## DATASET SECTION
-*-*-
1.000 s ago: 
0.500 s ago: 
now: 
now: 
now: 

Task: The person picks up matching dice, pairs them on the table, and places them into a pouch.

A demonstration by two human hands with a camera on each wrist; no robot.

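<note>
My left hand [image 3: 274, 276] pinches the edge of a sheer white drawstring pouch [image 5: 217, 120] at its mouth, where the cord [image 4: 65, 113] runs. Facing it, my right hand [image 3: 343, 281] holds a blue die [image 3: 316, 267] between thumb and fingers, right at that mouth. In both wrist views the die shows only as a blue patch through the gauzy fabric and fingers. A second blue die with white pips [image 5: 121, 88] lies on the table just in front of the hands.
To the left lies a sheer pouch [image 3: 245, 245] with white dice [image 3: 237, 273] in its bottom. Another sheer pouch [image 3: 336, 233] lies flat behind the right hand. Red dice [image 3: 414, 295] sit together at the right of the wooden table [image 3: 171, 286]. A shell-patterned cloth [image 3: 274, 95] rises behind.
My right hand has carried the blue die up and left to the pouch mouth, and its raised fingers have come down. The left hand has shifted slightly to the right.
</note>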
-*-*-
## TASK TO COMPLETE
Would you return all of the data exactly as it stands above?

## SOLUTION FOR THIS PROBLEM
1.000 s ago: 
0.500 s ago: 
now: 
now: 
now: 

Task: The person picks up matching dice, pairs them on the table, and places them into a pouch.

A demonstration by two human hands with a camera on each wrist; no robot.

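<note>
My left hand [image 3: 274, 276] pinches the edge of a sheer white drawstring pouch [image 5: 217, 120] at its mouth, where the cord [image 4: 65, 113] runs. Facing it, my right hand [image 3: 343, 281] holds a blue die [image 3: 316, 267] between thumb and fingers, right at that mouth. In both wrist views the die shows only as a blue patch through the gauzy fabric and fingers. A second blue die with white pips [image 5: 121, 88] lies on the table just in front of the hands.
To the left lies a sheer pouch [image 3: 245, 245] with white dice [image 3: 237, 273] in its bottom. Another sheer pouch [image 3: 336, 233] lies flat behind the right hand. Red dice [image 3: 414, 295] sit together at the right of the wooden table [image 3: 171, 286]. A shell-patterned cloth [image 3: 274, 95] rises behind.
My right hand has carried the blue die up and left to the pouch mouth, and its raised fingers have come down. The left hand has shifted slightly to the right.
</note>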

This exercise requires no further output.